3. Financial Planning Process: Plan presentation.
Once your plan is prepared, your planner will schedule time to present their findings to you. During this first meeting, he’ll present the plan to you and review any major points. You’ll then take the plan home to read and study. It is important that you sit down with your spouse (if applicable) and fully examine the plan. Write down any questions that you have regarding it.
You will review the plan in greater detail at your next meeting with your financial planner. At this meeting, ask your questions and make sure that the planner adequately addresses them. This meeting should be spend clarifying the details of the plan, and as each recommendation is approved, your planner will prioritize them into an “Implementation Checklist.” This is simply a “To Do” list for you and your planner.
4. Financial Planning Process: Plan implementation.
The first three steps will likely be completed in about a month’s time.
The next step, step four, generally takes much longer – typically around five or six months. During this period, your planner will discuss topics such as tax planning, retirement planning, estate planning, and insurance issues. Other experts, such as attorneys, may be brought in to work on specific aspects of your plan.
In the end, your plan might have as many as 25 recommendations. A few recommendations will be major, broad, strategic recommendations, each worth thousands of dollars to you. The remainder will be fine-tuning recommendations — crossing the T’s, dotting the I’s, and making sure your financial affairs are really in order.
5. Financial Planning Process: On-going monitoring and maintenance.

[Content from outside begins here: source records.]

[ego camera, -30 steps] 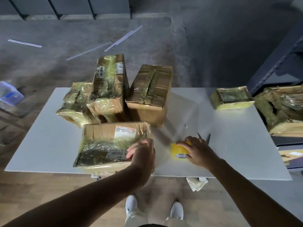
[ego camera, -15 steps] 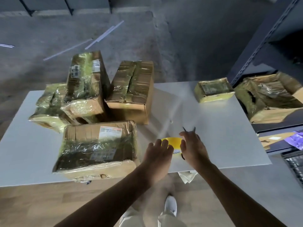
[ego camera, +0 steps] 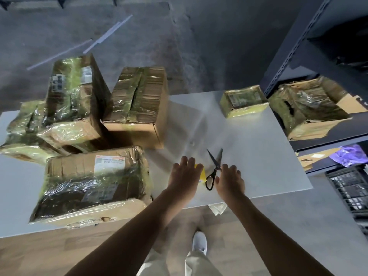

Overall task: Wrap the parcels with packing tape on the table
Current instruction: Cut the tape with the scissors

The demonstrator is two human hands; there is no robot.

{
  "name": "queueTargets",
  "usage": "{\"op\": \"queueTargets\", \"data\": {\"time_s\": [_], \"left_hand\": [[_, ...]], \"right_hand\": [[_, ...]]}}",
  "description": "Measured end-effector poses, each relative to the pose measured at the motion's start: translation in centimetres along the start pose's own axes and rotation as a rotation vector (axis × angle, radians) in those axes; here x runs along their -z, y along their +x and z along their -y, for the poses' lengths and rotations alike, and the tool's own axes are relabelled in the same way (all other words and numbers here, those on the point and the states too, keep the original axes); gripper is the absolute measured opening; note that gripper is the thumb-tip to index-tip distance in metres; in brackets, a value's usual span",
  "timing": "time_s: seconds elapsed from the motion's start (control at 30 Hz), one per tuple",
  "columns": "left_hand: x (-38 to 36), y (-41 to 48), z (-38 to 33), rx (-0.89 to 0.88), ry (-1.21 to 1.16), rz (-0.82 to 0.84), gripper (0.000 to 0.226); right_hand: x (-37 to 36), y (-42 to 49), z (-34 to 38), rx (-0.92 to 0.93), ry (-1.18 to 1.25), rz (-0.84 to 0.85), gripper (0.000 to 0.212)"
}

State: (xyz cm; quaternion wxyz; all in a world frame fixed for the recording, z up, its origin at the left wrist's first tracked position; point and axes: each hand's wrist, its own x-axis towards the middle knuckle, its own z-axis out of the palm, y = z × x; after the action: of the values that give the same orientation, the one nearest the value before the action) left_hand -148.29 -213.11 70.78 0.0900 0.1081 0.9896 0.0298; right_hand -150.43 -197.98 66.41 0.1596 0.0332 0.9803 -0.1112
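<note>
Fingers [ego camera: 191,163] of the left hand [ego camera: 184,176] are lying straight over the tape roll [ego camera: 201,173]; the right hand [ego camera: 230,180] is resting relaxed and empty beside the scissors [ego camera: 217,166].

The white worktop [ego camera: 258,152] carries five tape-wrapped cardboard parcels.

- Large flat parcel [ego camera: 91,184]: at the near left edge, label facing up.
- Low parcel [ego camera: 18,134]: at the far left.
- Tall parcel [ego camera: 73,100]: tilted, resting against the low parcel.
- Box parcel [ego camera: 139,106]: mid-worktop, just beside the tall parcel.
- Small parcel [ego camera: 245,101]: at the far right corner, well apart from the rest.

Black-handled scissors [ego camera: 214,169] lie near the front edge, blades parted and pointing away. A yellow tape roll [ego camera: 200,173], only partly visible, sits just left of the scissors' handles.
</note>
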Motion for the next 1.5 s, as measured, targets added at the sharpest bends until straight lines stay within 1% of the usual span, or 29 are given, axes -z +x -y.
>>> {"op": "queueTargets", "data": {"time_s": [0.13, 0.2, 0.37, 0.5, 0.7, 0.77, 0.83, 0.93, 0.97, 1.1, 1.2, 1.3, 1.4, 1.5], "left_hand": [[-0.2, 0.5, -0.3, -0.038, 0.027, -0.01, 0.037], [-0.3, 0.6, -0.6, -0.044, 0.036, -0.01, 0.037], [-0.2, 0.7, -0.5, -0.03, 0.036, -0.013, 0.04], [-0.2, 0.6, -0.2, -0.017, 0.015, -0.011, 0.042], [0.1, 0.5, 0.0, -0.03, -0.048, -0.018, 0.039], [0.3, 0.6, 0.0, 0.008, -0.135, -0.068, 0.035], [0.9, 1.0, -0.3, 0.117, -0.32, -0.11, 0.033], [2.1, 1.9, -0.7, 0.32, -0.701, -0.041, 0.035], [2.5, 2.0, -0.8, 0.358, -0.788, -0.021, 0.035], [3.5, 1.7, -0.6, 0.405, -0.931, -0.021, 0.02], [4.1, 1.2, -0.4, 0.52, -1.145, -0.034, 0.014], [4.4, 0.6, 0.0, 0.514, -1.108, -0.089, 0.015], [4.5, -0.5, 0.4, 0.52, -1.059, -0.145, 0.017], [4.3, -1.6, 1.0, 0.533, -1.008, -0.145, 0.022]], "right_hand": [[-1.3, 0.5, -0.6, -0.108, -0.055, 0.104, 0.047], [-1.7, 0.9, -0.4, -0.126, -0.09, 0.119, 0.052], [-2.0, 1.7, 0.2, -0.129, -0.137, 0.116, 0.037], [-1.9, 1.8, 0.1, -0.146, -0.097, 0.143, 0.038], [-0.1, 2.2, -0.2, -0.131, -0.018, 0.099, 0.028], [0.9, 2.1, -0.2, -0.116, 0.022, 0.068, 0.026], [2.1, 1.7, 0.1, -0.082, 0.061, 0.017, 0.026], [3.7, 0.7, 1.2, -0.003, 0.102, -0.076, 0.023], [4.1, 0.4, 1.7, 0.03, 0.115, -0.106, 0.022], [5.2, -0.8, 3.8, 0.124, 0.202, -0.173, 0.019], [5.9, -1.2, 4.9, 0.147, 0.251, -0.151, 0.02], [6.5, -1.5, 5.4, 0.144, 0.409, -0.057, 0.027], [6.5, -1.9, 5.6, 0.241, 0.581, 0.092, 0.029], [6.2, -2.5, 5.9, 0.311, 0.736, 0.205, 0.032]]}}
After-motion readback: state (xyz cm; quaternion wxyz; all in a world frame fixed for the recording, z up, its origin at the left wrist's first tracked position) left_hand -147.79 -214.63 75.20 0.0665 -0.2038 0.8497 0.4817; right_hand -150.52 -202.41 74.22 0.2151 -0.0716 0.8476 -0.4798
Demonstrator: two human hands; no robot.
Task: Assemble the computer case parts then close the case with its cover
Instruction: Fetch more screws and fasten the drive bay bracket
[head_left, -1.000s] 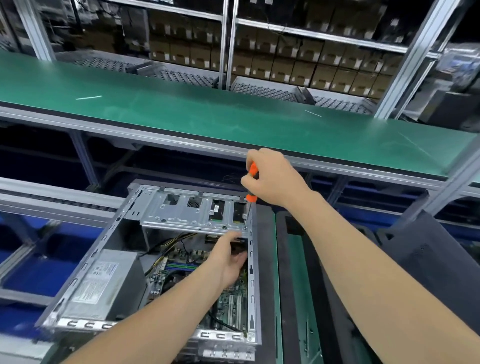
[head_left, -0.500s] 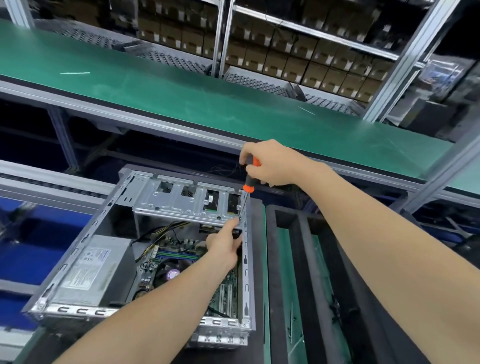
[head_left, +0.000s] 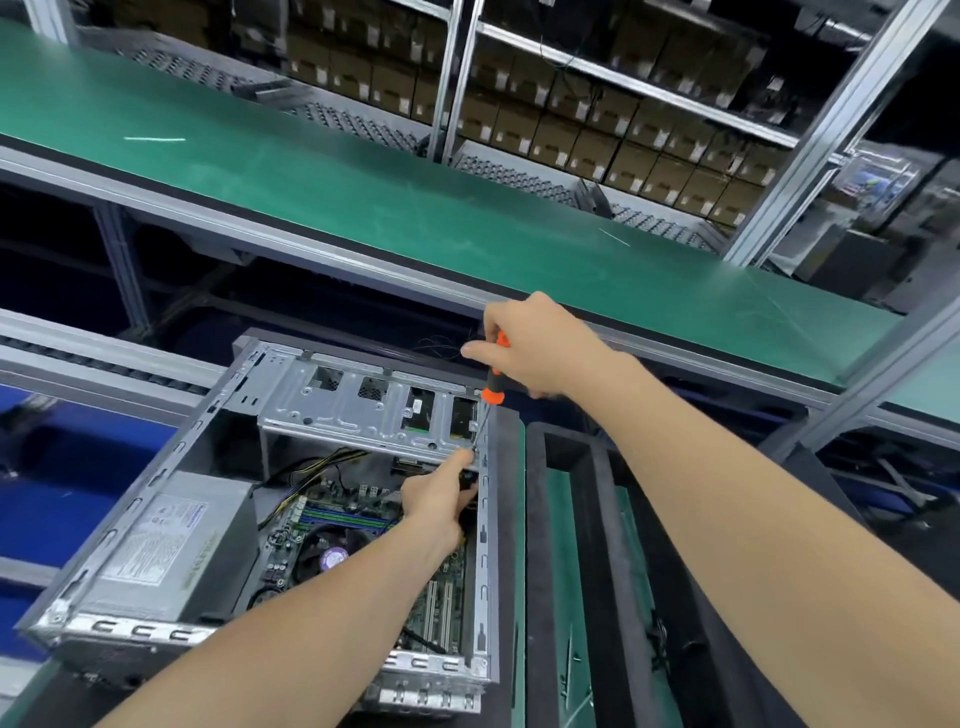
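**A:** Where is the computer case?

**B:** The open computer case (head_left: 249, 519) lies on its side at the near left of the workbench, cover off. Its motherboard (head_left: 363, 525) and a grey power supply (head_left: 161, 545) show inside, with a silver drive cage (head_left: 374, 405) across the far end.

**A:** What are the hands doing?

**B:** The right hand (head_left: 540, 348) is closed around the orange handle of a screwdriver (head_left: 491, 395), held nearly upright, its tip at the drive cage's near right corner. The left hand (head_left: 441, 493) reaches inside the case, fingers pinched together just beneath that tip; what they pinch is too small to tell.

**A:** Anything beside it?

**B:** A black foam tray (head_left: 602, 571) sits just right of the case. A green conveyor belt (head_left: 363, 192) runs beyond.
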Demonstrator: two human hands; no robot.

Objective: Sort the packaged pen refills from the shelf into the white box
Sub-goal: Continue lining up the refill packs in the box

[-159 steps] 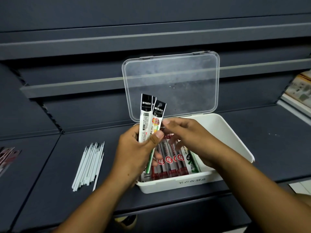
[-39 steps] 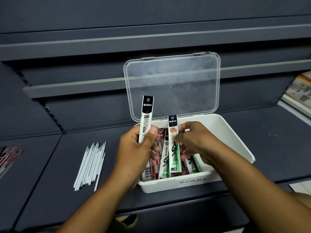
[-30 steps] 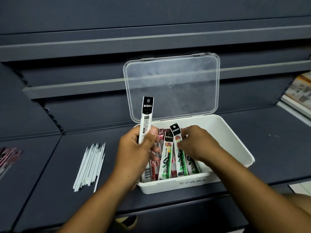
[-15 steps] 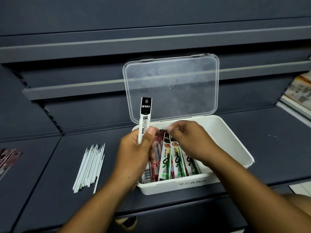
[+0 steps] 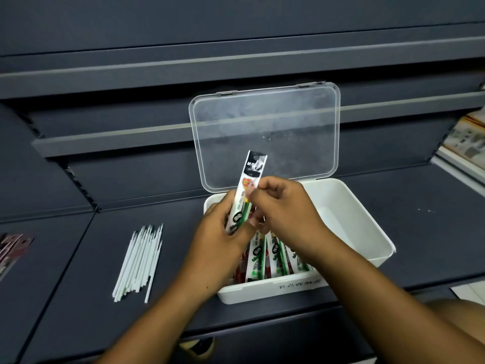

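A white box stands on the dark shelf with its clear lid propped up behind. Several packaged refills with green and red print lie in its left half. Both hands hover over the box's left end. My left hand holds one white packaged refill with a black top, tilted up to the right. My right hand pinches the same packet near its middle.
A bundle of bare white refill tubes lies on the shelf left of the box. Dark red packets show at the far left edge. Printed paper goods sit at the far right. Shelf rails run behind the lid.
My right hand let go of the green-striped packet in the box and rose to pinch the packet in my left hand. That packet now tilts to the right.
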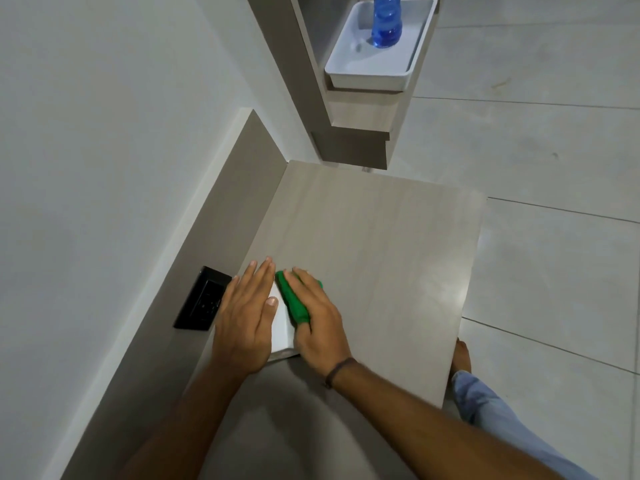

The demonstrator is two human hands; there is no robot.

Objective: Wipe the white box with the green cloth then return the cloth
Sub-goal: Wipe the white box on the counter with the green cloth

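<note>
The left hand lies flat, fingers spread, pinning the small white box (mostly hidden) while the right hand, palm down, presses the bunched green cloth along its right edge.

On the wood-grain table, the left hand lies flat on the white box while the right hand presses the green cloth against the box's right side, near a black wall socket.

Lighting: soft, even, dim indoor; pale glare on desk right side; wide-angle bending at edges; mild softness overall
</note>
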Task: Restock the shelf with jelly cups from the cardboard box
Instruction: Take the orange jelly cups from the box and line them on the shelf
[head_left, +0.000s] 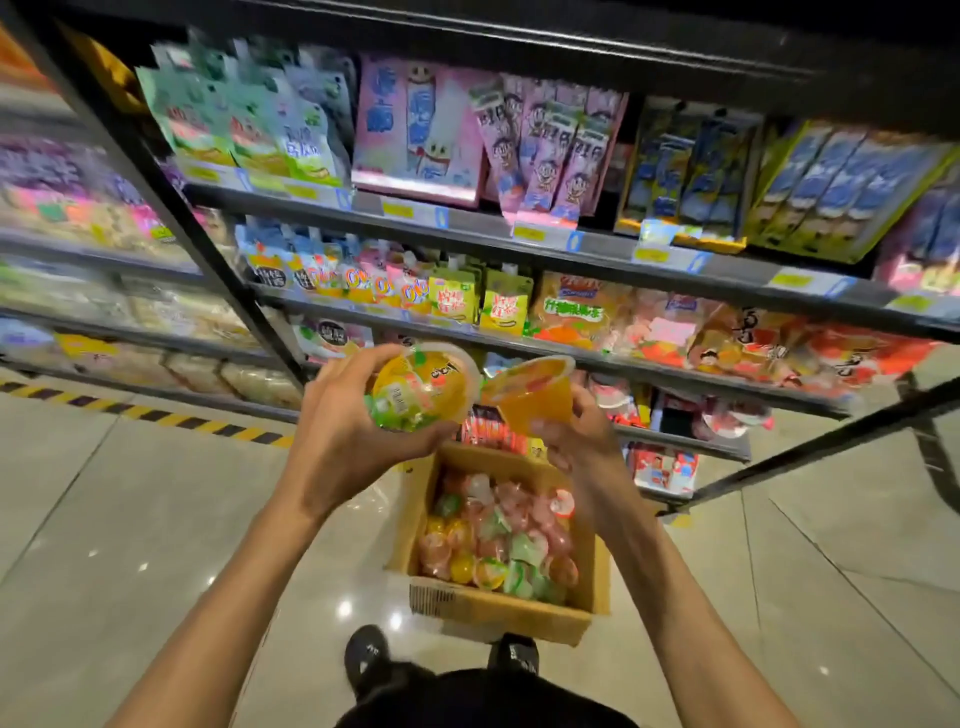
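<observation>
While the box (498, 616) stands open on the floor (130, 519), two jelly cups are held up in front of the shelf (613, 249). The left cup (421, 387) is gripped by the left hand (340, 431), whose fingers are curled round its side and base, and its printed lid is turned toward the camera. The right cup (530, 397), orange, is pinched near its base by the right hand (576, 439) and is tilted, rim up and to the left. The two rims are held just beside each other; whether they touch cannot be told. Both cups are held above the far end of the box, which is filled with loose cups (493, 535) of mixed colours. The box is set just before the lowest shelf level, with black shoes (366, 654) at its near end.
</observation>
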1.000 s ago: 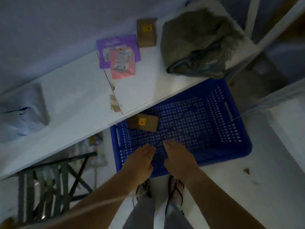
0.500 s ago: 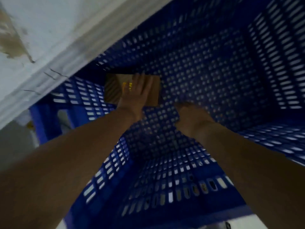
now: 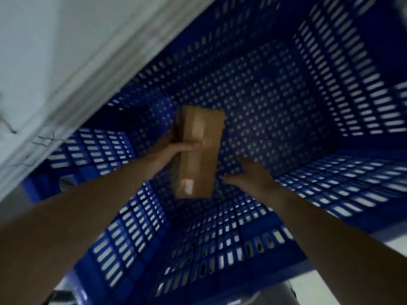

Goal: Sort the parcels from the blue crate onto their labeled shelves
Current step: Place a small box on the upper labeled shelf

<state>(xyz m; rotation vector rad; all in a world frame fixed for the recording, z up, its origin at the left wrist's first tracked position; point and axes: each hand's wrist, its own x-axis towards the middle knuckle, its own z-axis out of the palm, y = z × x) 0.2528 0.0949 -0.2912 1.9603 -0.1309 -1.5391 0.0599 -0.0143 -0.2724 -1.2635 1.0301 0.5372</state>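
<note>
A brown cardboard parcel (image 3: 198,150) is raised on end inside the blue crate (image 3: 275,89), a pale label near its lower end. My left hand (image 3: 169,155) grips its left edge, thumb across the front face. My right hand (image 3: 248,176) hovers just right of the parcel with fingers spread, not touching it. No other parcel shows in the crate.
The white shelf board's edge (image 3: 92,69) overhangs the crate's upper left side. The crate's perforated walls rise on all sides around my arms. Pale floor (image 3: 330,289) shows at the bottom right.
My left hand went from lying flat on the parcel to gripping it, and the parcel has been turned up on end and lifted. My right hand has opened beside it.
</note>
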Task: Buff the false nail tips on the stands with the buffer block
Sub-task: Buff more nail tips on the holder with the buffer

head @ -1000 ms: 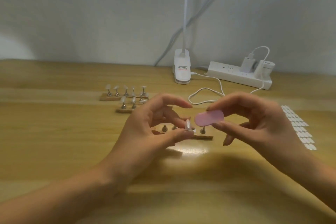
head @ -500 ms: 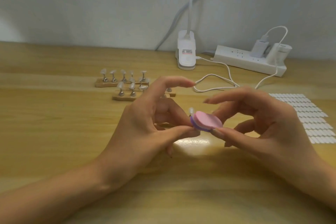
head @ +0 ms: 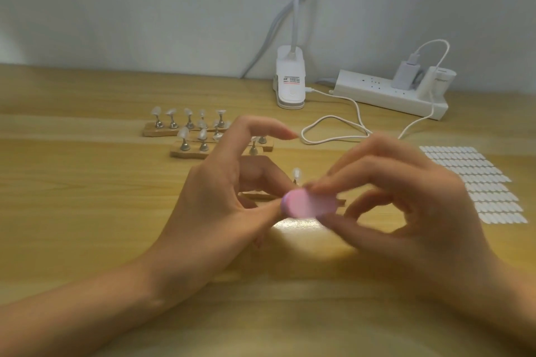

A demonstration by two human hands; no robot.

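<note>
Above the table, the right hand pinched the blurred pink buffer block beside the left hand, whose thumb and finger pinched the stem of a nail tip standing just behind it.

right hand pinches pink buffer block | left hand pinches nail tip stand | block blurred

One pink oval buffer block, five clear false nail tips on the upper-left wooden stand, one white power strip, one white clip lamp, one white tab sheet
</note>
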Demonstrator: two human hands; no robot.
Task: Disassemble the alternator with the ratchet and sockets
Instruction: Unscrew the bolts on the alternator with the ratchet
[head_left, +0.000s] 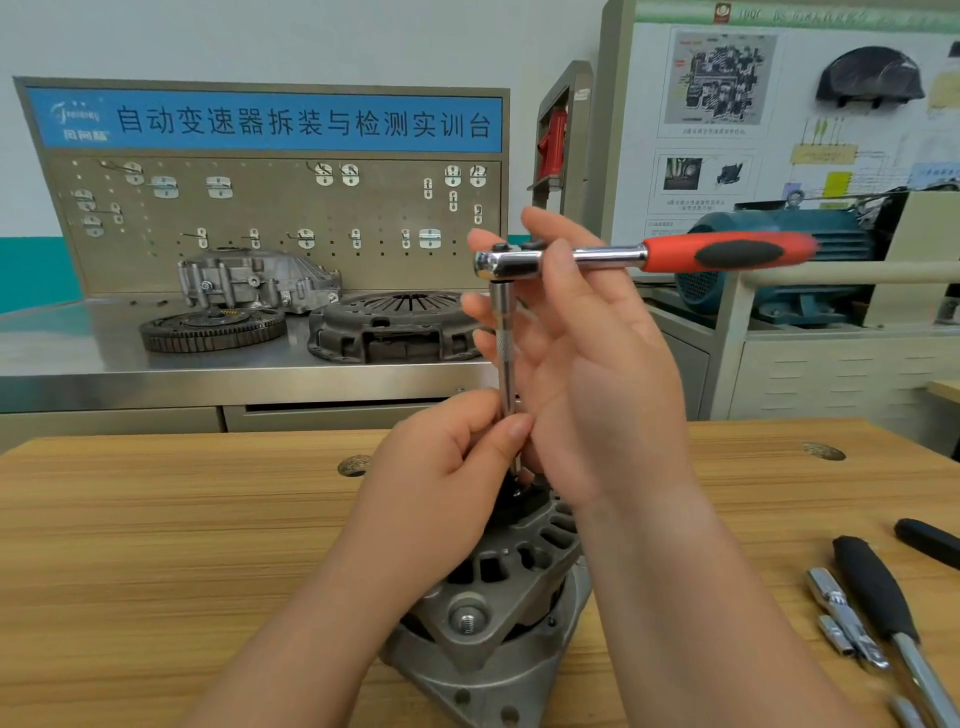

The final step of the planning process is on-going monitoring and maintenance. Your planner should be retained to assist with periodic updates and on-going advice. Having closely examined your financial situation, the planner is in a unique position to alert you to changing conditions that affect your plan. A couple of time a year, the planner should be consulted on tax planning issues, portfolio review, and other related maintenance topics.